## EXERCISE INSTRUCTIONS
Lines from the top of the listing down to the one with "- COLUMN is", inclusive, are to be copied exactly.
** WORKING DATA follows **
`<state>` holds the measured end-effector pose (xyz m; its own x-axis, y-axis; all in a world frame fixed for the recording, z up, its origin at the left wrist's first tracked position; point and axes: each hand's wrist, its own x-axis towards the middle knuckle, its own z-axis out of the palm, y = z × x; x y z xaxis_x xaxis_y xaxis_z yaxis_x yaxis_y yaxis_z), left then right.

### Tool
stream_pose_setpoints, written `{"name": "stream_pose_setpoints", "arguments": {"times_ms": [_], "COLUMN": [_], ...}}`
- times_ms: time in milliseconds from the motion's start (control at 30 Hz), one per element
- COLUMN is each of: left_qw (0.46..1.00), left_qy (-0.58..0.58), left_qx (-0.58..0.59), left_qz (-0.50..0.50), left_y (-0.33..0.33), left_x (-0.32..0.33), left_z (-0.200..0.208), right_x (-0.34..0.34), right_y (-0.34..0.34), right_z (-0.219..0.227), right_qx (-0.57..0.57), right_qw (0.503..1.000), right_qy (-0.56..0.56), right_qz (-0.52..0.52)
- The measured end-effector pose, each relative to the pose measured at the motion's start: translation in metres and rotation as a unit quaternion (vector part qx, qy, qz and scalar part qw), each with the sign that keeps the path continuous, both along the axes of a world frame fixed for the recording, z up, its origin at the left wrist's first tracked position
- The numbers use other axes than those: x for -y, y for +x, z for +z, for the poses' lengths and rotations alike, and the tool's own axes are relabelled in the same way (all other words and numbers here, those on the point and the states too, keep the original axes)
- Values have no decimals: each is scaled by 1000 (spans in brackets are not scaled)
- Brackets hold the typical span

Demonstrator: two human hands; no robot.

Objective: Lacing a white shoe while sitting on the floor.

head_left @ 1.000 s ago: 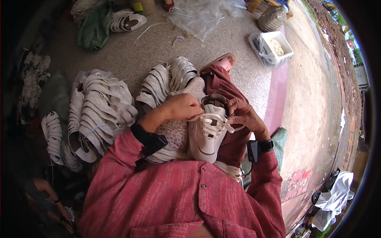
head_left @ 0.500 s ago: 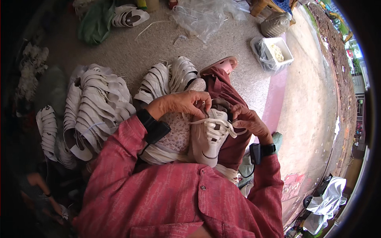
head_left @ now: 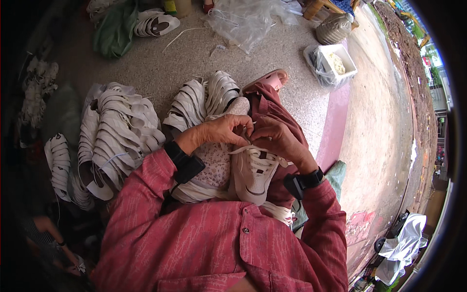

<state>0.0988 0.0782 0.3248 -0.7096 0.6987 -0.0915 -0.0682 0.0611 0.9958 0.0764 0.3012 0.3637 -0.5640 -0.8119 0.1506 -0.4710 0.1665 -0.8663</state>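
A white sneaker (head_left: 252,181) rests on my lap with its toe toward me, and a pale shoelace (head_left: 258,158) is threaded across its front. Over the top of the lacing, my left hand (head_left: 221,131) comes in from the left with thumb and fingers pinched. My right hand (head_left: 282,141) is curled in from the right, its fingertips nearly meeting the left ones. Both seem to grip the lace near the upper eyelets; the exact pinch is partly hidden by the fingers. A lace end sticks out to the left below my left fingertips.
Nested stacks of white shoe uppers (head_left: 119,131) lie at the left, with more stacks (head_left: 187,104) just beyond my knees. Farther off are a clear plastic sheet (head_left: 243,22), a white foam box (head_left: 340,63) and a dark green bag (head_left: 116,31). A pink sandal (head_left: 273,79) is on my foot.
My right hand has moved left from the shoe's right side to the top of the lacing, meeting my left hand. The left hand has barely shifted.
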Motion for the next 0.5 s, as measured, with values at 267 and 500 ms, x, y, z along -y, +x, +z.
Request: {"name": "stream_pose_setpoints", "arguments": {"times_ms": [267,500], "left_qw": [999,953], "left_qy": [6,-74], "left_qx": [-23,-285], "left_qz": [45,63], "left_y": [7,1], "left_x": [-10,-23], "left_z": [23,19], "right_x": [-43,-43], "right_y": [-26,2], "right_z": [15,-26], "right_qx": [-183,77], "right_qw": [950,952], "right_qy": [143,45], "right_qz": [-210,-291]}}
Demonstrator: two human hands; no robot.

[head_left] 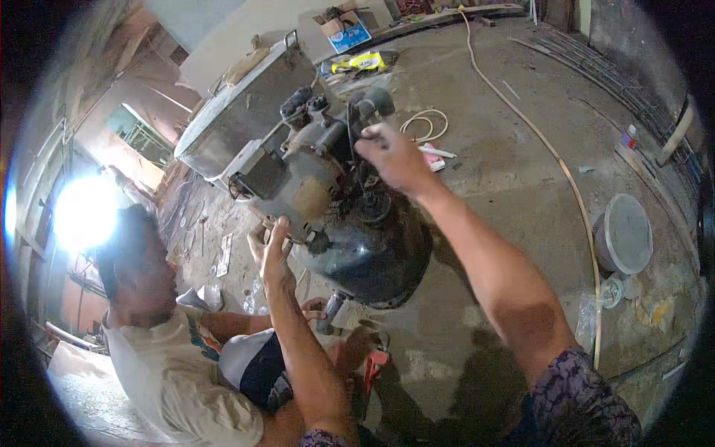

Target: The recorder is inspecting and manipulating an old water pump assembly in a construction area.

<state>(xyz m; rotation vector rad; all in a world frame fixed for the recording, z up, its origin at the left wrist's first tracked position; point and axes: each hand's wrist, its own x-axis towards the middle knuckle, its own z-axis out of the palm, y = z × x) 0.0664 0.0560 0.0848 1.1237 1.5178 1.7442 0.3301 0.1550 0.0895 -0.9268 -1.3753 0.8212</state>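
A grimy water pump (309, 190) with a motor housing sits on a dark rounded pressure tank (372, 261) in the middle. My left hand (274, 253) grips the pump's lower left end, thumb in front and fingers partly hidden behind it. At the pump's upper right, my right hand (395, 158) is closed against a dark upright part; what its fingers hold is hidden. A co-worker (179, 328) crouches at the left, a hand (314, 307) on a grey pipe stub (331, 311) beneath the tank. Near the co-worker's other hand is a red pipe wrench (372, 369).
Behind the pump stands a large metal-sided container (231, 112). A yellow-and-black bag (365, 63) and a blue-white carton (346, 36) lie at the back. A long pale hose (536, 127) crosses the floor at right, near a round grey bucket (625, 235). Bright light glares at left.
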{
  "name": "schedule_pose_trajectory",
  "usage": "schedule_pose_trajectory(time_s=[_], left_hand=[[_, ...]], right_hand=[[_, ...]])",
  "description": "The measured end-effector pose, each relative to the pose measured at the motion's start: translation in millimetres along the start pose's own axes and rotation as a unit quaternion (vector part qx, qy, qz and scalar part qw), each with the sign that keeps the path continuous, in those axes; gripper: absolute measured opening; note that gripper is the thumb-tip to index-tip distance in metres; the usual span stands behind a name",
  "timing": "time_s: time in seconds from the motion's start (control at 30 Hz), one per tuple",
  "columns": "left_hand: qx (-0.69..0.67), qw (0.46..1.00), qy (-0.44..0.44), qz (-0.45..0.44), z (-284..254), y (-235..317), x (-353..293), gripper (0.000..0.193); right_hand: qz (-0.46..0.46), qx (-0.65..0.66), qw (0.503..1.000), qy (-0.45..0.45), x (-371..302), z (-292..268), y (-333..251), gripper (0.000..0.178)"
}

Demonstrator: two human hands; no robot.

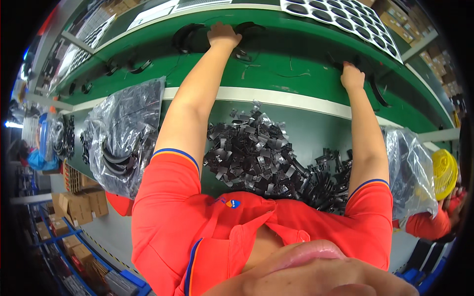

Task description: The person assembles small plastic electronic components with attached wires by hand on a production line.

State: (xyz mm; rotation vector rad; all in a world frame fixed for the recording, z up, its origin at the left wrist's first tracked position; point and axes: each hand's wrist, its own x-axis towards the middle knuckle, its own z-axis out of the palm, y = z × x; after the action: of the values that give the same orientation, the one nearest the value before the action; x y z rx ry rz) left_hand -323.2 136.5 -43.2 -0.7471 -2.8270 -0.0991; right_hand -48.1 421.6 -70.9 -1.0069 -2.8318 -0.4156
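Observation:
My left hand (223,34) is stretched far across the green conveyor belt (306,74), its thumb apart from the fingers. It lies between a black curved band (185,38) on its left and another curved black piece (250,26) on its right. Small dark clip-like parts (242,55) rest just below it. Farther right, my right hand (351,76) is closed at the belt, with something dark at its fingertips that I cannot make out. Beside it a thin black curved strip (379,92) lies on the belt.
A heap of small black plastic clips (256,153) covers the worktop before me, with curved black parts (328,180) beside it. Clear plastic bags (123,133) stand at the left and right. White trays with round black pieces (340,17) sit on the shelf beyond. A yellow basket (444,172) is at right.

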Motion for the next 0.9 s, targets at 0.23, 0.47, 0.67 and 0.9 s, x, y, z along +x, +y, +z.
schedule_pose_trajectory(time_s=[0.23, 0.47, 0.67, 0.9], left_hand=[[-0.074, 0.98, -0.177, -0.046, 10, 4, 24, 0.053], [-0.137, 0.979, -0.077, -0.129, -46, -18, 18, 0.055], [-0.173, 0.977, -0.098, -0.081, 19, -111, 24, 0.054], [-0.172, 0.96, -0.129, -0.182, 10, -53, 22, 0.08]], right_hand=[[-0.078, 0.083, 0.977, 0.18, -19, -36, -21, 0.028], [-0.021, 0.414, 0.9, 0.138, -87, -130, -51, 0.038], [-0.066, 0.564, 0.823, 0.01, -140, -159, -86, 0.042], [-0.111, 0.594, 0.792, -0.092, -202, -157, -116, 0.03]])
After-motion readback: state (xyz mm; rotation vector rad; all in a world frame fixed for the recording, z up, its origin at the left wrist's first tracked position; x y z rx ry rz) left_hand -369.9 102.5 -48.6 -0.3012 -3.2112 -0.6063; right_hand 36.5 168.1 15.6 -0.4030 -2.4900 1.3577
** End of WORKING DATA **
## SOLVED EXERCISE
`<state>` holds the measured end-effector pose (xyz m; its own x-axis, y-axis; all in a world frame fixed for the recording, z up, its origin at the left wrist's first tracked position; point and axes: each hand's wrist, its own x-axis towards the middle knuckle, its own z-axis out of the palm, y = z × x; x y z xaxis_x xaxis_y xaxis_z yaxis_x yaxis_y yaxis_z), left then right.

### Tool
stream_pose_setpoints, written `{"name": "stream_pose_setpoints", "arguments": {"times_ms": [_], "COLUMN": [_], ...}}`
- times_ms: time in milliseconds from the motion's start (control at 30 Hz), one per element
- COLUMN is each of: left_qw (0.46..1.00), left_qy (-0.58..0.58), left_qx (-0.58..0.59), left_qz (-0.50..0.50), left_y (-0.33..0.33), left_x (-0.32..0.33), left_z (-0.200..0.208), right_x (-0.34..0.34), right_y (-0.34..0.34), right_z (-0.219..0.227), right_qx (-0.57..0.57), right_qw (0.503..1.000), right_qy (-0.56..0.56), right_qz (-0.52..0.52)

There is nothing further to the answer.